Archetype's Exodus: A Deep Dive for the Hardcore Futurism Fanatic.
For a particular breed of science-fiction enthusiast, the unveiling of Exodus stood as the most impactful moment from a major gaming awards ceremony. Interestingly, those very fans may not have grasped its full significance during the initial showcase.
Exodus, the first project from a new studio populated with former talent from a famous RPG developer, was first teased a couple of years prior. At the latest event, the development team provided an targeted release window of 2027, accompanied by a action-packed trailer. Before this presentation, the studio's leadership discussed some of the real scientific ideas that serve as the basis for the game's universe: relativistic time effects, human augmentation, and galactic expansion. These are all appropriately heady ideas, which are particularly tough to express in a brief, marketing-driven trailer.
“I wish some of those fascinating and new ideas were highlighted in the trailer. What I perceived was ‘standard man in space,’” wrote one observer. Another responded, “All I got was ‘this is like a well-known space opera RPG at home.’” Feedback in community spaces were correspondingly divided.
The trailer's approach undoubtedly is logical from a business perspective. When striving to make an impact during a marathon barrage of game announcements, what sells better: A team contemplating the finer points of relativity? Or massive robots exploding while other giant robots fire lasers from their faces? However, in opting for visual bombast, the developers neglected to include the subtler concepts that make Exodus one of the more promising hard sci-fi games on the horizon.

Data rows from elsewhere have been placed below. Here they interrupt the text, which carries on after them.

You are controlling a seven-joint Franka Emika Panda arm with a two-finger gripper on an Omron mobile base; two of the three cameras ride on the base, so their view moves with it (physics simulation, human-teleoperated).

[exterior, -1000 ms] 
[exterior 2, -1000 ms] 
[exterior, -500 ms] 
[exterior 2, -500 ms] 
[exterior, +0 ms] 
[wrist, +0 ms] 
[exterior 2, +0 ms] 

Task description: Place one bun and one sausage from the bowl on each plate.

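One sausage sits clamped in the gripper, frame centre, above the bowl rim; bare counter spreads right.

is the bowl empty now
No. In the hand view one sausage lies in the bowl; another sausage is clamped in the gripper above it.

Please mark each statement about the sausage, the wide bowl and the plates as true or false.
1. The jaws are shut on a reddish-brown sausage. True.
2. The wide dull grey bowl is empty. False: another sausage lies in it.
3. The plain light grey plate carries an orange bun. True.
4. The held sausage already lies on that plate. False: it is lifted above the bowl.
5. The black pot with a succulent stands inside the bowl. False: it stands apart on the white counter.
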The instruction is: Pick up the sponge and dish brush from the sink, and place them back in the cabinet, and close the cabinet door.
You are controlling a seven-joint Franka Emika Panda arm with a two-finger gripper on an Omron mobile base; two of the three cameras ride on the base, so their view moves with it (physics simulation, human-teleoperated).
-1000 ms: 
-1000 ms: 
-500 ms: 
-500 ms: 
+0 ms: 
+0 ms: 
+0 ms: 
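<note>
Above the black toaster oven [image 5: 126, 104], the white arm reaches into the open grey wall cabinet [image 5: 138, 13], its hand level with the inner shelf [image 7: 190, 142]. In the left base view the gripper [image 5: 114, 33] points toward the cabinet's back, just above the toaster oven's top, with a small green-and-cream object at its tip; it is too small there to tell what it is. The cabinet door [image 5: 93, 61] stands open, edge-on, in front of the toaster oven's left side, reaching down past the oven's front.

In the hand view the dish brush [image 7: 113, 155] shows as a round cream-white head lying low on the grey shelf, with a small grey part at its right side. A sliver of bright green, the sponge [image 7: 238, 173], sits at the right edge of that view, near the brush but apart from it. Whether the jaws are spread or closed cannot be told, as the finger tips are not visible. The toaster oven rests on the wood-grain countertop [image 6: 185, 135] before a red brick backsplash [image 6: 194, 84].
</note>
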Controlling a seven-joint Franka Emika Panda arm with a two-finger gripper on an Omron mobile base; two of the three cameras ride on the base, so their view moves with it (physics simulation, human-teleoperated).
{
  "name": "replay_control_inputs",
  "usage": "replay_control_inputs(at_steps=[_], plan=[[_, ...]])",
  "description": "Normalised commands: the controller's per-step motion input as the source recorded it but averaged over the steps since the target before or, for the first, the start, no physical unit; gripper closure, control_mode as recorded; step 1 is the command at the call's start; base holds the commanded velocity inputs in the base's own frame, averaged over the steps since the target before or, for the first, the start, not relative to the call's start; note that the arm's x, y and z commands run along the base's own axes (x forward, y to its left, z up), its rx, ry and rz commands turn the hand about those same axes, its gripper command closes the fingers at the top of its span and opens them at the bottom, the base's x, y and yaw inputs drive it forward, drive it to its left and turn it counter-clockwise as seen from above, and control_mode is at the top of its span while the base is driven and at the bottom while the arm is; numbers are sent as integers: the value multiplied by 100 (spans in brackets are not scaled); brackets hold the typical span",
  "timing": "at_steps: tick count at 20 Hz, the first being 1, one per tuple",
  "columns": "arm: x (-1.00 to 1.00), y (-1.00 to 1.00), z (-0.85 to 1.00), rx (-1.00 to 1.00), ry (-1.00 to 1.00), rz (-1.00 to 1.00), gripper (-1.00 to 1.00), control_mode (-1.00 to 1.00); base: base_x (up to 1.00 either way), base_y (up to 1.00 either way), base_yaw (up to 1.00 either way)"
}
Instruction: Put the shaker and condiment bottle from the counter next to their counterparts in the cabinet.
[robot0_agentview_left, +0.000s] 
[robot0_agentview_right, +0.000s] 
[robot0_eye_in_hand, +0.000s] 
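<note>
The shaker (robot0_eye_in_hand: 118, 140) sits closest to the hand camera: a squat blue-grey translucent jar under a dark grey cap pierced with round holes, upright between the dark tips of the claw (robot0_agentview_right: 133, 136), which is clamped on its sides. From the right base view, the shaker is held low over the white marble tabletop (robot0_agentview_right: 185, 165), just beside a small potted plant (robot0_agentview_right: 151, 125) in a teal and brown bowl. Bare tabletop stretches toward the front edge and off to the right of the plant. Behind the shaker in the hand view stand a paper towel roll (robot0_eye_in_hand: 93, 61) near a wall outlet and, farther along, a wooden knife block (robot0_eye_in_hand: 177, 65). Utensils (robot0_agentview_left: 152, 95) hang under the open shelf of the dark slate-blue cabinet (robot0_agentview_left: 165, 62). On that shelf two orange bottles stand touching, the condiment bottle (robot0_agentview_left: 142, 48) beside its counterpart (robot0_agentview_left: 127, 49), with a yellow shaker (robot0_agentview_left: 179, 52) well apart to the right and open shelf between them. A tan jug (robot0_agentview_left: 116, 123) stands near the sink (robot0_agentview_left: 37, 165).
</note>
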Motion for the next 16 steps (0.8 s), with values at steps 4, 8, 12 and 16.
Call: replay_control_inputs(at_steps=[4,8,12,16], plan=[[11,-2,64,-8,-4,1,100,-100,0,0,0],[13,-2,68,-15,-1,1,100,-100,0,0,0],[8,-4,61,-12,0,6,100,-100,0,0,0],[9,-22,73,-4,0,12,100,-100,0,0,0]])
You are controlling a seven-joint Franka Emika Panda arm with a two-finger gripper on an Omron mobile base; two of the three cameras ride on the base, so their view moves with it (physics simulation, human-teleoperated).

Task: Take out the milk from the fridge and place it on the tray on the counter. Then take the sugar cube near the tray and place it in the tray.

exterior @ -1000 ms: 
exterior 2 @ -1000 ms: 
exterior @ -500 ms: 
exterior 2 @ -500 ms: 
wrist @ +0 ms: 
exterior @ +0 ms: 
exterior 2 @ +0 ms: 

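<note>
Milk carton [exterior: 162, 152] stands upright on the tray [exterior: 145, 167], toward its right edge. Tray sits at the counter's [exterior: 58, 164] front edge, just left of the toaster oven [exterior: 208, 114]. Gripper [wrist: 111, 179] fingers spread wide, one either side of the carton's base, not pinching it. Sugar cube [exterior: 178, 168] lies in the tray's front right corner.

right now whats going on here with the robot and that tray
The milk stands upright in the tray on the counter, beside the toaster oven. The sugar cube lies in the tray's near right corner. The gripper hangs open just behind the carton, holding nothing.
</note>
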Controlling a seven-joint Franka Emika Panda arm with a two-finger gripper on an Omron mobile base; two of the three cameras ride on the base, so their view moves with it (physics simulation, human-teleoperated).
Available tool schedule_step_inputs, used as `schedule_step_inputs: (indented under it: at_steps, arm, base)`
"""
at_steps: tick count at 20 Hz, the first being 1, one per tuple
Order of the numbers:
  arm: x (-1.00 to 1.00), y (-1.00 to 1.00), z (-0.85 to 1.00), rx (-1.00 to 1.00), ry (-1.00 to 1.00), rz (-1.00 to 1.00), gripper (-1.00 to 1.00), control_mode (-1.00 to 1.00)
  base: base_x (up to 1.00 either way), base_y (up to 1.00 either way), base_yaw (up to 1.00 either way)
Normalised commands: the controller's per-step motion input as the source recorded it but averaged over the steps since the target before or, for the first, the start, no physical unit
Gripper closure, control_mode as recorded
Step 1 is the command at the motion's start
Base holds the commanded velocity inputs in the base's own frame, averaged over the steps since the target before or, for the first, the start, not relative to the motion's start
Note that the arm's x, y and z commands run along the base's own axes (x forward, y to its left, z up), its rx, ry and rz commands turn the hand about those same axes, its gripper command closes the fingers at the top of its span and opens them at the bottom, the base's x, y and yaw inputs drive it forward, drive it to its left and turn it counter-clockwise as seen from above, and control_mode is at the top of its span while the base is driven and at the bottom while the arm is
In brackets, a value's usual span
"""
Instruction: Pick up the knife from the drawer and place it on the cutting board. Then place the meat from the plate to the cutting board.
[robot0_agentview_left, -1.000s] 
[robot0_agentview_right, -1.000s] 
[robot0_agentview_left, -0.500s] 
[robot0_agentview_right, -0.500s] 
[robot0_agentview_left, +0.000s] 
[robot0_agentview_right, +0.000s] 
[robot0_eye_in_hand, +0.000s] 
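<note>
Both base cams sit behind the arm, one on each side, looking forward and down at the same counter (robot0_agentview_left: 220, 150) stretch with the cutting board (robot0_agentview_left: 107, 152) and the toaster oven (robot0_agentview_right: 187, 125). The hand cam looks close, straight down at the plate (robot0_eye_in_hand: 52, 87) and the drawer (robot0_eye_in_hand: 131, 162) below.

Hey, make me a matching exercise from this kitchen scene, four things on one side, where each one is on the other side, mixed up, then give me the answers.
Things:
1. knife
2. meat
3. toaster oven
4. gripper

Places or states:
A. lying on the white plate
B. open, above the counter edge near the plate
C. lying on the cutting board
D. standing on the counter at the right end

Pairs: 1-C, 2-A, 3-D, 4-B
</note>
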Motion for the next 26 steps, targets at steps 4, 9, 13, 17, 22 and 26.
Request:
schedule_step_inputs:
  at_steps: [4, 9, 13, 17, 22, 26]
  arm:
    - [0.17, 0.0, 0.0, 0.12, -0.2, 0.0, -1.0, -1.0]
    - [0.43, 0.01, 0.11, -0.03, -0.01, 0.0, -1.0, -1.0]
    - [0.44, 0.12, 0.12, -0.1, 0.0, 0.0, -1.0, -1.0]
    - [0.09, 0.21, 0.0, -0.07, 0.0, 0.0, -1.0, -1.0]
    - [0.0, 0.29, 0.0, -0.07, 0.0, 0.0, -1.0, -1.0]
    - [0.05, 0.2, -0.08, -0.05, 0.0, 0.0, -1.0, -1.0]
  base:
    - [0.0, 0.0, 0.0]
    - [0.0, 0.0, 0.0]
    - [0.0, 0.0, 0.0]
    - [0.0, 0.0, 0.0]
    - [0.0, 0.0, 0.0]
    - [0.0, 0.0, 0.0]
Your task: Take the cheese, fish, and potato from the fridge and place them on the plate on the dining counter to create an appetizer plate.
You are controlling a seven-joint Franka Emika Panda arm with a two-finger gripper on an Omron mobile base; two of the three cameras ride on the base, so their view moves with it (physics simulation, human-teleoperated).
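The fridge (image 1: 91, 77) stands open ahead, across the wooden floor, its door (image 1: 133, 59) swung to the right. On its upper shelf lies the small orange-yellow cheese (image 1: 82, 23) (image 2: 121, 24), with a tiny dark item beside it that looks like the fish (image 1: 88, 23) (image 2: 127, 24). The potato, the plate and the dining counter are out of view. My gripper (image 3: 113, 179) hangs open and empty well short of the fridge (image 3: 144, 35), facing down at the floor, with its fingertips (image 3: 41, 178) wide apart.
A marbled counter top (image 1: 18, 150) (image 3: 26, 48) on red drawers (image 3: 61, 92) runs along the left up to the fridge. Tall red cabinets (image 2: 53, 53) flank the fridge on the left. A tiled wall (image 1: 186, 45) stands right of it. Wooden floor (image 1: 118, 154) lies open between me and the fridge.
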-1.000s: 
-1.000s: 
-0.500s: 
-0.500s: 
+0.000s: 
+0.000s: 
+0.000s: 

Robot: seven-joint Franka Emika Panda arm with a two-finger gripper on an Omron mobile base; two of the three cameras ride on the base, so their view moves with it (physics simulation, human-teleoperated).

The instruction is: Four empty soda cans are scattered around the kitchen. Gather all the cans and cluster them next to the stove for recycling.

Let's explore further.
Evolved or Alien?
Does Exodus include aliens? No. The answer is nuanced. Recall that shot near the start of the trailer, showing a bipedal figure with ashen skin and technological components integrated into their flesh. That was surely an alien, correct? The truth hinges on your interpretation regarding one of the game's central philosophical questions: If you applied Ship of Theseus logic to the human biology, is what remains still a human being?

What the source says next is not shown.